Daryl, one of my followers on my Facebook fan page, asked how a freelance graphic designer like him can invest in the stock market. Interesting question, isn’t it?
Daryl threw a better question than the question I asked myself two years ago: “I don’t have a tuxedo and an attache case. What’s my chance of investing in the stock market?”
Not so long ago, I discovered the answer to my question. Whether you wear a first class tuxedo or a sleeveless undershirt, you need two things to be able to invest in the stock market.
- 20 percent of your net income
So You Ask, “I Believe I Am A Disciplined Person. Why I Still Don’t Have A Portfolio In The Stock Market?”
Alright. I wish you’re asking that question to yourself because none of the top motivational speakers and advisers in the world can answer that question but only you. You need to discipline yourself even before you start investing in the stock market. If you will only start disciplining yourself once you step onto the arena of the stock market, chances are you won’t even reach your third month-sary (if there’s such a word) in the stock market.
Invest on a regular basis, which could be on a monthly, quarterly or yearly basis. I suggest that you continuously fund your portfolio on a monthly basis so you can turn your stock market investing into a habit.
I have many reasons why discipline is a pre-requisite. Let me give you one reason. Whether the prices of the stocks in your portfolio are going up or down, continue to buy new shares every month.
I often hear traders in the stock market who lose their heart when the prices go down. How is that? Let me create a scenario. Last month, John bought SM Investments for PHP700.00 per share. This month it costs PHP650.00 per share only. John bought 10 shares last month for a total of PHP7,000.00. Because the price per share went down this month, his 10 shares now only have a paper value of PHP6,500.00. The paper value decreased but his number of shares remains intact. John still has 10 shares of SM Investments.
John is a short term investor. I am a long-term investor (But that’s another story. I’ll discuss the difference in my next post).
John only loves to see the price per share of SM going up. He drops his chin when he sees the price per share going down. John fails to see the truth that the lower the price, the more shares he can buy. The higher the price, the lower the number of shares he can buy.
Don’t be John. Be Peter. Peter consistently buys new shares of SM Investments month-on-month, whether the price goes up or down. Peter sees the growth potential of this gigantic company. Peter has discipline.
In the case of Daryl, since he knows that he needs to invest every month, he must do a great job in his current graphic designing projects so he’ll win the heart of his clients and make them repeat customers. His conscious mind will give him a strong desire to get more graphic designing projects. More projects will lead to a higher net income.

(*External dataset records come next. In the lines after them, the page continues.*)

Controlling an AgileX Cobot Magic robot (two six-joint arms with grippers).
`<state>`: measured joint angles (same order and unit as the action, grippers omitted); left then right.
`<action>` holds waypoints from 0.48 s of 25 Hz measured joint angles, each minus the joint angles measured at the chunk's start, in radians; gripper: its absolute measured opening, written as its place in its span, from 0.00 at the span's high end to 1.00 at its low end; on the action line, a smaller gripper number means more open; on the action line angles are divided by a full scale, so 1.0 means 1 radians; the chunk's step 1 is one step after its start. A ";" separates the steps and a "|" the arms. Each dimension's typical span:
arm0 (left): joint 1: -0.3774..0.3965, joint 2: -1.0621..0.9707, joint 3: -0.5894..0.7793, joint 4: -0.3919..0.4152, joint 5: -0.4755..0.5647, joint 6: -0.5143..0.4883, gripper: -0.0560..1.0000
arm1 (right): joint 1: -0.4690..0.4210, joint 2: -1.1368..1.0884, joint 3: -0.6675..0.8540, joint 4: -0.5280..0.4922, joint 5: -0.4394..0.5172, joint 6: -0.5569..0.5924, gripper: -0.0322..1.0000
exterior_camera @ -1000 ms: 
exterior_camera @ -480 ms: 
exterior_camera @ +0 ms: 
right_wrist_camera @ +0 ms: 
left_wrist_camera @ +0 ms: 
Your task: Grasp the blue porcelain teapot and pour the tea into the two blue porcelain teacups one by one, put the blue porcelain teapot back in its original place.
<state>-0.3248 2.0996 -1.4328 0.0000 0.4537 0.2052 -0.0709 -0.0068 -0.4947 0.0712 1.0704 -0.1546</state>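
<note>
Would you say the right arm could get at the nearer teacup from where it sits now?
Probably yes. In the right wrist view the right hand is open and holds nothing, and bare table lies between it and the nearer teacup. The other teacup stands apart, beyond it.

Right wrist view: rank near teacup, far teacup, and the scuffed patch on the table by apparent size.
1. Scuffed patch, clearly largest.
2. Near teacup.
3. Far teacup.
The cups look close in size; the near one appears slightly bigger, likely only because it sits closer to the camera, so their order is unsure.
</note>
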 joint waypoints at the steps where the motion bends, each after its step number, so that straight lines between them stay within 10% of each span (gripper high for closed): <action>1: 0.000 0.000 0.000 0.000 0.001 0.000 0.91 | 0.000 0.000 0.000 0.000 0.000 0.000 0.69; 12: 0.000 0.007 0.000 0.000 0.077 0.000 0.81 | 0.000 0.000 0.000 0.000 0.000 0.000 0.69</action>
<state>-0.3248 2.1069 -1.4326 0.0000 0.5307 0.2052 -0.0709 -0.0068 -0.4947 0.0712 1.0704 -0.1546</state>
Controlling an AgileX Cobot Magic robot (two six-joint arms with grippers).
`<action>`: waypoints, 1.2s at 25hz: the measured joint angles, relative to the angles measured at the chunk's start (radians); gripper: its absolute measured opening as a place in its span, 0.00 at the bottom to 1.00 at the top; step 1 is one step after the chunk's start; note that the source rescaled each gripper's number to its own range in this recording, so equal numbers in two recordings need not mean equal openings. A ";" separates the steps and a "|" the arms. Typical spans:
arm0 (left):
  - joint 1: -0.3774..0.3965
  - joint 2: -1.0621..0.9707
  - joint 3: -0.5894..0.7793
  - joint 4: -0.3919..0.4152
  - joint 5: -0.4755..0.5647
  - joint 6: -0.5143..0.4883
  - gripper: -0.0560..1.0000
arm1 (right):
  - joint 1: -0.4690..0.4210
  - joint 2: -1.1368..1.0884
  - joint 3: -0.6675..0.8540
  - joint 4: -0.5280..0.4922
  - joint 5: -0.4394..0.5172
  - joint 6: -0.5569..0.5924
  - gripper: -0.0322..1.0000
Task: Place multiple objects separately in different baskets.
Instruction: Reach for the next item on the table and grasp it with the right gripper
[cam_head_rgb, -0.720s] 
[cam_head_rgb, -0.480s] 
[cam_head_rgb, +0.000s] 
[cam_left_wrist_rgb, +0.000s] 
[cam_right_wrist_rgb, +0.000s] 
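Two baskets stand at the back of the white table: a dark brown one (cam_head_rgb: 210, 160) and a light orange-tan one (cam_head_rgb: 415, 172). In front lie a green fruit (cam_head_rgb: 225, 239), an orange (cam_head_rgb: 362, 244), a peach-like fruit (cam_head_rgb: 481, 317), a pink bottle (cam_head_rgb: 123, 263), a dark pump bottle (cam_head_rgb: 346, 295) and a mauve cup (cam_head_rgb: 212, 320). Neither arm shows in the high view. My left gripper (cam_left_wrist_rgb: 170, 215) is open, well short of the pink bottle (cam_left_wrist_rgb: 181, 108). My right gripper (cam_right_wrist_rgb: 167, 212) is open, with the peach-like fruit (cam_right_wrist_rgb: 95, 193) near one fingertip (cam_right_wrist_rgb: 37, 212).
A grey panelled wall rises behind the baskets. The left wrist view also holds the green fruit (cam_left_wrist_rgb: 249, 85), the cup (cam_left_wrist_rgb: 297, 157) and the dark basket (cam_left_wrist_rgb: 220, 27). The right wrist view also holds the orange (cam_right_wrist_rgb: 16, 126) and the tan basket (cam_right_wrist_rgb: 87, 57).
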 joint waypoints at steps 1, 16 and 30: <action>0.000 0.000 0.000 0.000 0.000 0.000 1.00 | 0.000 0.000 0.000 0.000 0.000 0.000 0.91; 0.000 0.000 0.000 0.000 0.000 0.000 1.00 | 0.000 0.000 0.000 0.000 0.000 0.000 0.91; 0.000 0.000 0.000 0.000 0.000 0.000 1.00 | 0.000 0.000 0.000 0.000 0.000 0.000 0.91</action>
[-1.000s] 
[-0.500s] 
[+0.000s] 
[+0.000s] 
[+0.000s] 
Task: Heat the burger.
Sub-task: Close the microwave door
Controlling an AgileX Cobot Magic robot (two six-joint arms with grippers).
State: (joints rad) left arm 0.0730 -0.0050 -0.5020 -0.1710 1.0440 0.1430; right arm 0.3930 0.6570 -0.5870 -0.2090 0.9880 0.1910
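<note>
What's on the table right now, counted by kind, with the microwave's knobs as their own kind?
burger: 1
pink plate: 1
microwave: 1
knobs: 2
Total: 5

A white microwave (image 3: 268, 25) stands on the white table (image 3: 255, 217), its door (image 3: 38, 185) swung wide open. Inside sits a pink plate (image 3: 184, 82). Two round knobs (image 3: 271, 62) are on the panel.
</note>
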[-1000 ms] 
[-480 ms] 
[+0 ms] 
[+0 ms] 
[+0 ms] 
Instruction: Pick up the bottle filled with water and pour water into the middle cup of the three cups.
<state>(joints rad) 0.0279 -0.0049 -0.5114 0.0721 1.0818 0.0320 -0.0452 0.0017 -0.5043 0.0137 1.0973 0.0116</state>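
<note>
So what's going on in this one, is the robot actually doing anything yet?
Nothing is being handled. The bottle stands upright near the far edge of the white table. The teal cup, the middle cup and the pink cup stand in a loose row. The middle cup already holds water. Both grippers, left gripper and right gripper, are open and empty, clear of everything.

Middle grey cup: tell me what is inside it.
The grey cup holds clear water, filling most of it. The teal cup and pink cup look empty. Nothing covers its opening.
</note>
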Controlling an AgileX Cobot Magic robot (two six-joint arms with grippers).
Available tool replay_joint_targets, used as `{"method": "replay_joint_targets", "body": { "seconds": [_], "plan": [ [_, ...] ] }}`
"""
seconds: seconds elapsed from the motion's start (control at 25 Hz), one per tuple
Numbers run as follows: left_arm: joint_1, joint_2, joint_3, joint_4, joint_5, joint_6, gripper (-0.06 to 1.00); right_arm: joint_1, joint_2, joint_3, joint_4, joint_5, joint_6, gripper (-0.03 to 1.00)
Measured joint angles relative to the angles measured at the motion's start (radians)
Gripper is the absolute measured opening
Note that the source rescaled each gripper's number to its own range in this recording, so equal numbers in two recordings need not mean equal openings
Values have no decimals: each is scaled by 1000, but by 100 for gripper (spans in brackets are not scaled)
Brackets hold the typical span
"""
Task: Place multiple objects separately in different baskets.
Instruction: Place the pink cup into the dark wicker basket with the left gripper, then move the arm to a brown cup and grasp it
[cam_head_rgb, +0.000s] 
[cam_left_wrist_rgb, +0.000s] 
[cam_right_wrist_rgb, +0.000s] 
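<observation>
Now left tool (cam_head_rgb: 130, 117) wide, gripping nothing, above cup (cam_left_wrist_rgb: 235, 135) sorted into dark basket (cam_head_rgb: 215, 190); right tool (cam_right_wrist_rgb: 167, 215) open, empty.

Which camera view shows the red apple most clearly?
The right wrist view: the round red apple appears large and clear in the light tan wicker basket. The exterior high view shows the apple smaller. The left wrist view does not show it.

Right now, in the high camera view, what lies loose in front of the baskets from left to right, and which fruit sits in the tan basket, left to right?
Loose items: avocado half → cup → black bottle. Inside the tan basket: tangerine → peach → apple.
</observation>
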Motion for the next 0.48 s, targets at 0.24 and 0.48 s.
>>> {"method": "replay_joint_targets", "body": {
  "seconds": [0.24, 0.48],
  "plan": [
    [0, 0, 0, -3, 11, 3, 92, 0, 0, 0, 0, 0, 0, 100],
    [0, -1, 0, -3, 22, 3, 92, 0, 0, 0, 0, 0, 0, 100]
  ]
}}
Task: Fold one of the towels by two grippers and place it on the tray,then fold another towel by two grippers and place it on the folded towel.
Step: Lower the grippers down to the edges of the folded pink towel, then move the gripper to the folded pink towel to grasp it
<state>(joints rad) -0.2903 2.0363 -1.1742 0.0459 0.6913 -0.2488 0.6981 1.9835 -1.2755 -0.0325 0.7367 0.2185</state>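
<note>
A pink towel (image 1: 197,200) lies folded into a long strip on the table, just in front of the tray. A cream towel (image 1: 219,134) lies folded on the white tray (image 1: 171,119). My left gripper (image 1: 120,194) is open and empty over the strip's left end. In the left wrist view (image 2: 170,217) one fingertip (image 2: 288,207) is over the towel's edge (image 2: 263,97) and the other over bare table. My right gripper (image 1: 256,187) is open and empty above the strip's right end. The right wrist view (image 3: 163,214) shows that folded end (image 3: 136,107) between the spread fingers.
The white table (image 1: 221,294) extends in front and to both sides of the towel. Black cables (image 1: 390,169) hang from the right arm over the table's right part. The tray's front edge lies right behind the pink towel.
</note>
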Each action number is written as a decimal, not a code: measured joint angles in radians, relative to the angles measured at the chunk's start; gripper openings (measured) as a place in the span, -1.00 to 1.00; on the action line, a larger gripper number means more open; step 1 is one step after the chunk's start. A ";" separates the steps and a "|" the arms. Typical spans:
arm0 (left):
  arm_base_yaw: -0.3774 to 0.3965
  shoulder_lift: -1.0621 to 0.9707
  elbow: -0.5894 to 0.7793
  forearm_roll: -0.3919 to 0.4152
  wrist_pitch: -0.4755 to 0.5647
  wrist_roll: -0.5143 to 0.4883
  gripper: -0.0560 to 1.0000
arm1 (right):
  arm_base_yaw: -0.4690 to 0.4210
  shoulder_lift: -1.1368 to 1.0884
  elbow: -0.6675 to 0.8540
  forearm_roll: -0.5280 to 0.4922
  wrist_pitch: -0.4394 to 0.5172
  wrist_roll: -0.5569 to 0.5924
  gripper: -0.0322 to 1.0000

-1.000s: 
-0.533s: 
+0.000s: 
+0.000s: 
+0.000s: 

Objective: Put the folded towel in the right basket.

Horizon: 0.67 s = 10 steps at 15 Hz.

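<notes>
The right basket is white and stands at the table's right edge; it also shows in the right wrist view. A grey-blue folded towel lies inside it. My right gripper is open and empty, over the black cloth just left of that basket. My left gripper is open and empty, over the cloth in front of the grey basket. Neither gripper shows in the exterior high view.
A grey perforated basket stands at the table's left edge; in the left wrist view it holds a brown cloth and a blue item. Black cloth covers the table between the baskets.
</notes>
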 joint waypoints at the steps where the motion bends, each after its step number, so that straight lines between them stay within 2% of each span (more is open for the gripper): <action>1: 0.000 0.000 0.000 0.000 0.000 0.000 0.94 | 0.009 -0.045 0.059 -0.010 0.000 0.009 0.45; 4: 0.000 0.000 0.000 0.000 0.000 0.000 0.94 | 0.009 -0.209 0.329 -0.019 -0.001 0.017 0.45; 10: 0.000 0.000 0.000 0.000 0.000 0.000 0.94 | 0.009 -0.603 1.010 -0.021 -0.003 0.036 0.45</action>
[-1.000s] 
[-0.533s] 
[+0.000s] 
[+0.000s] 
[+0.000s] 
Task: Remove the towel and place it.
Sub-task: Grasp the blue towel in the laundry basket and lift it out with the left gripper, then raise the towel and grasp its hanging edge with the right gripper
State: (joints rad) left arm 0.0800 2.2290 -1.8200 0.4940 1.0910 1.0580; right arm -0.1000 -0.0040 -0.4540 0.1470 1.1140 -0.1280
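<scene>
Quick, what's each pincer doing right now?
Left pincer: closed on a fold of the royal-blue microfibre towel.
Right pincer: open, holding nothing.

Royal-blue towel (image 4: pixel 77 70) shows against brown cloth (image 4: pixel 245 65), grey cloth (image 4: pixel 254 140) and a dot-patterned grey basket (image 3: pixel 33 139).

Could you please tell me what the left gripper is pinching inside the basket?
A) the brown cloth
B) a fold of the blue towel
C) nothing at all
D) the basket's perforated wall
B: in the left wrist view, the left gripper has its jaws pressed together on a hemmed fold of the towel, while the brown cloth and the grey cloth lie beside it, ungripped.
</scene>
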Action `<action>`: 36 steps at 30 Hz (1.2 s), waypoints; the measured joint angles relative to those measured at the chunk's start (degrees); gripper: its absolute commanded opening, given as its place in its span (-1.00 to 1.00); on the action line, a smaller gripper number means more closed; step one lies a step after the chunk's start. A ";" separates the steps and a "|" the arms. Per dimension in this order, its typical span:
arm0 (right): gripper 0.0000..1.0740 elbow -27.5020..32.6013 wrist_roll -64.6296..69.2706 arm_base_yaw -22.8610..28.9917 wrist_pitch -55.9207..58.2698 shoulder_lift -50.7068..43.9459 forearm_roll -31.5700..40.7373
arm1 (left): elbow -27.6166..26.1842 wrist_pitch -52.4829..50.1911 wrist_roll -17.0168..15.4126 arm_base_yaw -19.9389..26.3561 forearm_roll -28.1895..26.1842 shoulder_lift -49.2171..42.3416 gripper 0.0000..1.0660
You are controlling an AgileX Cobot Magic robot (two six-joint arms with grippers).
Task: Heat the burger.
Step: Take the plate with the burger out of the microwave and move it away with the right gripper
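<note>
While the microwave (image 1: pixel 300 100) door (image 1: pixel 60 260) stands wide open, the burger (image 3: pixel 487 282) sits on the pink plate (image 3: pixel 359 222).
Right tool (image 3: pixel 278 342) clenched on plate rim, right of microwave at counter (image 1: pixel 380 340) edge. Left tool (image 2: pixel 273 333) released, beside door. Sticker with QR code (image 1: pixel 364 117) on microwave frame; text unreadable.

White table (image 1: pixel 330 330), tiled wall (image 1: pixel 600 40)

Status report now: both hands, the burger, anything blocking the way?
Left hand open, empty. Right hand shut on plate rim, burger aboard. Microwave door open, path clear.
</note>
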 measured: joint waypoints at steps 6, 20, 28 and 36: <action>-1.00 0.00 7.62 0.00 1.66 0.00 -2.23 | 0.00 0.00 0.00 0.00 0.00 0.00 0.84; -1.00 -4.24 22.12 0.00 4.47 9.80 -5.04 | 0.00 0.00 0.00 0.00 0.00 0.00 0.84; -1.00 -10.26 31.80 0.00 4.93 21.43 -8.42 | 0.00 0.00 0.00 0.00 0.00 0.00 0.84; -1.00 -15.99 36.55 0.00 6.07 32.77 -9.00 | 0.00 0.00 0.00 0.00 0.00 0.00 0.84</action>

The higher his net income is, the higher is the amount he can allocate in his stock portfolio.
Once you have developed your self-discipline, you’re ready to invest 20 percent of your net income in the stock market.
So Why Only 20 Percent? Why Not 19.99 or 20.01 Percent?
My wife and I invest 20 percent of our net income on mutual funds and in the stock market. We allocate 10 percent of our net income for tithes, donations, and family emergencies. We live in our 70 percent. We bought a car, that’s in the 70 percent. We treated our relatives for a summer outing, that’s in the 70 percent. I bought a pair of socks, that’s in the 20 percent. We watch movies on a weekly basis, that’s in the 70 percent. I gave a tip to my manicurist, barber, and masseur, that’s in the 70 percent.
I don’t go beyond 20 percent as far as our investments are concerned. I really don’t – even if I am tempted to invest 50 percent. Trust me. I always have the temptation to transfer 30 percent and even 50 percent of our net income to our stock market portfolio. It’s a good thing Mr. Discipline is always with me.
So let me go back to the question of Daryl. Can a freelance graphic designer invest in the stock market? The answer is a yes. In this post, I didn’t mention the “how” per se. I intentionally did this because before one should go out of himself and take the initial steps, one should come into one’s self and assess his motives on why he wants to invest in the stock market.
Money neither makes you good nor bad. Money does not act on its own. Money only magnifies what’s within you.